- _Work task_
Across all lines of the entries, tally those with the word "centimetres" in them. The reply is the tally, by itself.

[Supplied records]

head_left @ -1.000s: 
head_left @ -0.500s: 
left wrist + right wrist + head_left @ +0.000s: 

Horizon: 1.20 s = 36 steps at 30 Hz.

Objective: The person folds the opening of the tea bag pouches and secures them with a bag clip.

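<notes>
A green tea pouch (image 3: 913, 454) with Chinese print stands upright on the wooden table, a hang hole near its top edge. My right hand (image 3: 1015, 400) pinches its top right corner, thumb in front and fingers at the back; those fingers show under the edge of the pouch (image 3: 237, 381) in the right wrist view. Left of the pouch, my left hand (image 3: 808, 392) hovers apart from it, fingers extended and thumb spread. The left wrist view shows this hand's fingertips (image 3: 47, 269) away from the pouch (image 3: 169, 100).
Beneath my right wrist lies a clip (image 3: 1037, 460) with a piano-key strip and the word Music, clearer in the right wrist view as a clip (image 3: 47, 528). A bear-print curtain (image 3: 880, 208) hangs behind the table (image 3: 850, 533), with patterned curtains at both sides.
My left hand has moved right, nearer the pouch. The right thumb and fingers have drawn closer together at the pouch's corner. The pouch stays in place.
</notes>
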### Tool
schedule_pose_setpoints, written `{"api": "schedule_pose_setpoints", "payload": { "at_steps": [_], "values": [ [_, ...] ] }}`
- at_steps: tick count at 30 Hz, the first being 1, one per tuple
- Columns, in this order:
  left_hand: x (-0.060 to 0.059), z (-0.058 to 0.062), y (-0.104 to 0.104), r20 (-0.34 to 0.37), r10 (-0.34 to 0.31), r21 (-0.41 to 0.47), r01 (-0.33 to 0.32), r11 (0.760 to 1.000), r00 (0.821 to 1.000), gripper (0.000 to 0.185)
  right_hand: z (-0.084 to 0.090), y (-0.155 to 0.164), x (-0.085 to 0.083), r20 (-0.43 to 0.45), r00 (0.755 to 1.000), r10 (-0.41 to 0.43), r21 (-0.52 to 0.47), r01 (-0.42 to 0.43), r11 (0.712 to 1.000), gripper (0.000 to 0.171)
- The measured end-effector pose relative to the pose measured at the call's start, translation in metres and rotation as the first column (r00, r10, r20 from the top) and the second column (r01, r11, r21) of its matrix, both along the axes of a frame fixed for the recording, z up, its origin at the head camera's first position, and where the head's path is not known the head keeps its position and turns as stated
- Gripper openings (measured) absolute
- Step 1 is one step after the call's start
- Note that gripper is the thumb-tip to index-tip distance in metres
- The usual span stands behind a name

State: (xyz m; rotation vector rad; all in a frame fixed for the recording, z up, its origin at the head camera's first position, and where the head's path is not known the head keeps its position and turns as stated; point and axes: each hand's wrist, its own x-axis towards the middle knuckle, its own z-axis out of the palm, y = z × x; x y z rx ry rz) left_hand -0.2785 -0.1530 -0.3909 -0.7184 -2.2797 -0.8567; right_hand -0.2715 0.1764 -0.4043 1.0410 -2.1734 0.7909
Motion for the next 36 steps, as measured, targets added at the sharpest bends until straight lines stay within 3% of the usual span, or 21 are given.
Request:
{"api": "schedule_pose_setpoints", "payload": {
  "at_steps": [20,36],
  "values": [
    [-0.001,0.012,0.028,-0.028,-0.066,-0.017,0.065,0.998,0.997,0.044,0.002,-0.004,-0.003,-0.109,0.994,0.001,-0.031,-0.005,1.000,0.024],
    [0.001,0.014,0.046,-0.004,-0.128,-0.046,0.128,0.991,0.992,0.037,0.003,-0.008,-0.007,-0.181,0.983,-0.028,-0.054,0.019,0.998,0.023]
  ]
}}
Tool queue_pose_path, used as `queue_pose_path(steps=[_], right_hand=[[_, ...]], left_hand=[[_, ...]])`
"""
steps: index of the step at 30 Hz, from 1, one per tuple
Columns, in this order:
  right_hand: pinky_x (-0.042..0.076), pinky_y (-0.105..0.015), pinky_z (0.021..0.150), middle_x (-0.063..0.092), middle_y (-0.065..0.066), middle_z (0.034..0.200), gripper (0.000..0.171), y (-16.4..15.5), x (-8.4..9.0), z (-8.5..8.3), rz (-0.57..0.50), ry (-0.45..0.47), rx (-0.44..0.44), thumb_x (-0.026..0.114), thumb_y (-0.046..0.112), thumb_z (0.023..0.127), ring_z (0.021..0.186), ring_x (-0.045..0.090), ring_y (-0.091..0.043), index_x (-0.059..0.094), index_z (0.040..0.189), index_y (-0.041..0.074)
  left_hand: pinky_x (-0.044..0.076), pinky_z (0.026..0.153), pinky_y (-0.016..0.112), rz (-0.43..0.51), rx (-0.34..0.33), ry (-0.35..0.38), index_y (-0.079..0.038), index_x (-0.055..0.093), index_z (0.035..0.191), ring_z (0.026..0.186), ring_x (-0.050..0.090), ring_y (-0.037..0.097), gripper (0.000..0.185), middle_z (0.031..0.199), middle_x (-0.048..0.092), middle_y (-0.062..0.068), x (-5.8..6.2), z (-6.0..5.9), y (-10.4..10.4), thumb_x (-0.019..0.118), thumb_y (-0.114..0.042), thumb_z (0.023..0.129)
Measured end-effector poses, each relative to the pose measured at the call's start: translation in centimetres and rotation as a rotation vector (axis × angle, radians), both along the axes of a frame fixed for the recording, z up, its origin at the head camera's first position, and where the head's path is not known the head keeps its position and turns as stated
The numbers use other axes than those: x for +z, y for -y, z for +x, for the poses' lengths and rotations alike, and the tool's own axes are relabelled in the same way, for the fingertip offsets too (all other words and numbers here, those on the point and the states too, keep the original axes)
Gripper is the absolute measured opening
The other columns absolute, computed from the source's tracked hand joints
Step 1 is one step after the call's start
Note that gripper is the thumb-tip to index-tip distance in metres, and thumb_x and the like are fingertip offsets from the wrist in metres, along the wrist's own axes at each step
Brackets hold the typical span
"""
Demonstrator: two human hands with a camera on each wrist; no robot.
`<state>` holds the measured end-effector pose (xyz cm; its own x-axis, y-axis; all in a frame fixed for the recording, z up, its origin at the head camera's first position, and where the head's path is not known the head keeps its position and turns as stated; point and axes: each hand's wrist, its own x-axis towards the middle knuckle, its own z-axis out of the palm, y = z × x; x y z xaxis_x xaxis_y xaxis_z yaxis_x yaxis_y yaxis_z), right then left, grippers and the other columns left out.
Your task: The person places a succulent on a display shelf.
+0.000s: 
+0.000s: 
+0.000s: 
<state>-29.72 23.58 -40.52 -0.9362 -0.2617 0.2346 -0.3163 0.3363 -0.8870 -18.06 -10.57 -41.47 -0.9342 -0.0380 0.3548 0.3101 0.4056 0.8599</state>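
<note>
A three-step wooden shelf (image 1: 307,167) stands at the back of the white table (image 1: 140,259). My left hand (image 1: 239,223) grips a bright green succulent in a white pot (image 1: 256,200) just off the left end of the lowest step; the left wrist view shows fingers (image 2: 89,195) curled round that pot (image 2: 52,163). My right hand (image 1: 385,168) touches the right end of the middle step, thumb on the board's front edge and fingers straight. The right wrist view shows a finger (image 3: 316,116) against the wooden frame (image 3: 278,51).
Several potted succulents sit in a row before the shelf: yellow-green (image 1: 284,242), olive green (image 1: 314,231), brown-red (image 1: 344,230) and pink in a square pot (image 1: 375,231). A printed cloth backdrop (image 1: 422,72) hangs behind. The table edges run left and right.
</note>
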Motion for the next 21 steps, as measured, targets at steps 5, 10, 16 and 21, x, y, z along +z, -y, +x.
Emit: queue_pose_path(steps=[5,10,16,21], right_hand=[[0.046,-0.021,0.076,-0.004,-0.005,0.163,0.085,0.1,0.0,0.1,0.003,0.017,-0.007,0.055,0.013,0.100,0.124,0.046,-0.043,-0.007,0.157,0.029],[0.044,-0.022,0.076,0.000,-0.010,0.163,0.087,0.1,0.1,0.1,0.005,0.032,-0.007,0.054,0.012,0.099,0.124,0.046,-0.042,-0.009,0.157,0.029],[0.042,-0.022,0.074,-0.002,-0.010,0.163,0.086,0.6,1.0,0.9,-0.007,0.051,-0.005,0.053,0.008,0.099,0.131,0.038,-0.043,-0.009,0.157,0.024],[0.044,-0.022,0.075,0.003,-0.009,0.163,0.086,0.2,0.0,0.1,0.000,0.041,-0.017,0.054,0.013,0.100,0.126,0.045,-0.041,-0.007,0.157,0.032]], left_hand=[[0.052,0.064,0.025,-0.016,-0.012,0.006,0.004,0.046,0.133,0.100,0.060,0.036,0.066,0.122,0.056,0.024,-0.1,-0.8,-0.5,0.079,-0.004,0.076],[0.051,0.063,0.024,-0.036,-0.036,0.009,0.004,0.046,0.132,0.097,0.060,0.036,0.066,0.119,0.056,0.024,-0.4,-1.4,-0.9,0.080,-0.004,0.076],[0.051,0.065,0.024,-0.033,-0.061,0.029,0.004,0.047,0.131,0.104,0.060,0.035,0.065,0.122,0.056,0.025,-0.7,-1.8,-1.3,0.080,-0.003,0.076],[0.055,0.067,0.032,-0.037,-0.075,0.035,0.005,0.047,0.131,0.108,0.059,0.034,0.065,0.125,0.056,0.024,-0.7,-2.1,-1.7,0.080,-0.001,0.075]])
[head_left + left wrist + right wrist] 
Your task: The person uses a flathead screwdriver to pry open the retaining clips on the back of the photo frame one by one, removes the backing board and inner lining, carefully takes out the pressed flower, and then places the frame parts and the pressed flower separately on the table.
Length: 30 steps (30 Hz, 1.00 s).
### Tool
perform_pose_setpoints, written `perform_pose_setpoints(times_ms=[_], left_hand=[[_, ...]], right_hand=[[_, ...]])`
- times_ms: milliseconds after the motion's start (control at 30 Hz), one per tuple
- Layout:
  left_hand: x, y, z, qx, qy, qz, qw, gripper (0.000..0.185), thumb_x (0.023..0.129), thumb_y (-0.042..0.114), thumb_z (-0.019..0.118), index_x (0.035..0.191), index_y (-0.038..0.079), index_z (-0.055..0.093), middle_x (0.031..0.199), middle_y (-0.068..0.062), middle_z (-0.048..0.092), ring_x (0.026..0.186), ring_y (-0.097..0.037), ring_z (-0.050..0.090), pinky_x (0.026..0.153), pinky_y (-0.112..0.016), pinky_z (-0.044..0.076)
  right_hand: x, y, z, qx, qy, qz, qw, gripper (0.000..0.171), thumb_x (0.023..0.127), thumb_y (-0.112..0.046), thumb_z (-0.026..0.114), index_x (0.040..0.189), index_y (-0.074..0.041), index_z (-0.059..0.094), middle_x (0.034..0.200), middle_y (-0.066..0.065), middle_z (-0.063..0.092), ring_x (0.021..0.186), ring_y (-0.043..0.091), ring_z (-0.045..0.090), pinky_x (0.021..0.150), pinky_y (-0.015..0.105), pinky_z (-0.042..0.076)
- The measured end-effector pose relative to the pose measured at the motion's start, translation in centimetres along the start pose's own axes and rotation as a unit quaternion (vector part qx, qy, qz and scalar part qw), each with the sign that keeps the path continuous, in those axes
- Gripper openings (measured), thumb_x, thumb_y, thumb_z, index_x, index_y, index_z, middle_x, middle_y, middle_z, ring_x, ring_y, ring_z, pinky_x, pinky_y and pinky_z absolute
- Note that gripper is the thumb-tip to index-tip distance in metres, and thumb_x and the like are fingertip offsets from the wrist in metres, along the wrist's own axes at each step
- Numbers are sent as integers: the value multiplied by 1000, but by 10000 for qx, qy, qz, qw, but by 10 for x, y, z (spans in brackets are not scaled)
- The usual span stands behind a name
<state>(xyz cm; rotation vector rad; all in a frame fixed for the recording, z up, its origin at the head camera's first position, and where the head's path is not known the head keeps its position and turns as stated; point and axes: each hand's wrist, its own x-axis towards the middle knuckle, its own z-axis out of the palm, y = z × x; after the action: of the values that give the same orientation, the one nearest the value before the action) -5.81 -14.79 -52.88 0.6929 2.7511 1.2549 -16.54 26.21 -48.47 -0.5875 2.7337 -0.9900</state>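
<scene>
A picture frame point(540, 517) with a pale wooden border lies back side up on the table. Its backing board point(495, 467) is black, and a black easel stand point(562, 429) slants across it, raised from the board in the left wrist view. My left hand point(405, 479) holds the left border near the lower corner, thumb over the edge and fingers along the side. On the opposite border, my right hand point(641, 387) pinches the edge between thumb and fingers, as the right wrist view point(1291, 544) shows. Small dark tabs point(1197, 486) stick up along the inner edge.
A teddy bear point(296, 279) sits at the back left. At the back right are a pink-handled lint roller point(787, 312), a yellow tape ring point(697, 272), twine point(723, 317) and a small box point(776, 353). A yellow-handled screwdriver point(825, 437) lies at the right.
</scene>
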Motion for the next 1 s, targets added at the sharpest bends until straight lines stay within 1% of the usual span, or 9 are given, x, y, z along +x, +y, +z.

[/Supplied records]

- _Output of the task_
2